## ABOUT THIS EXERCISE:
If a line of the listing contains the string "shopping", return that line.

+++ DATA SHOWN

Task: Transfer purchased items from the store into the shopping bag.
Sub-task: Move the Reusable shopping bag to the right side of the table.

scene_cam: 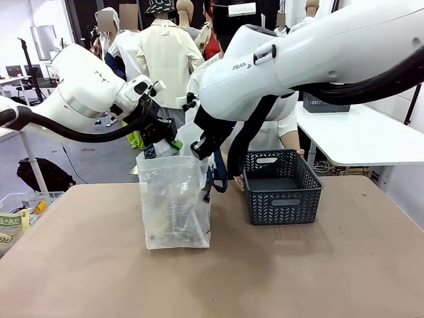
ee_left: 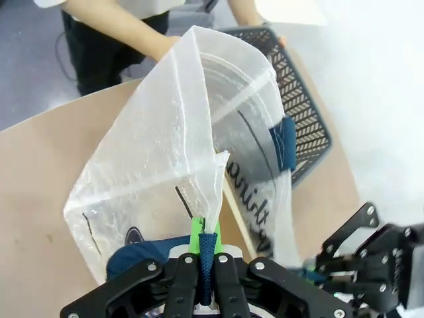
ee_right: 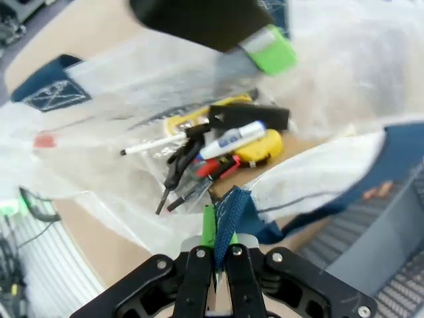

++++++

## ANSWER TO THIS PROBLEM:
Task: Transfer purchased items from the store into the shopping bag.
Sub-task: Move the Reusable shopping bag to the right side of the table.

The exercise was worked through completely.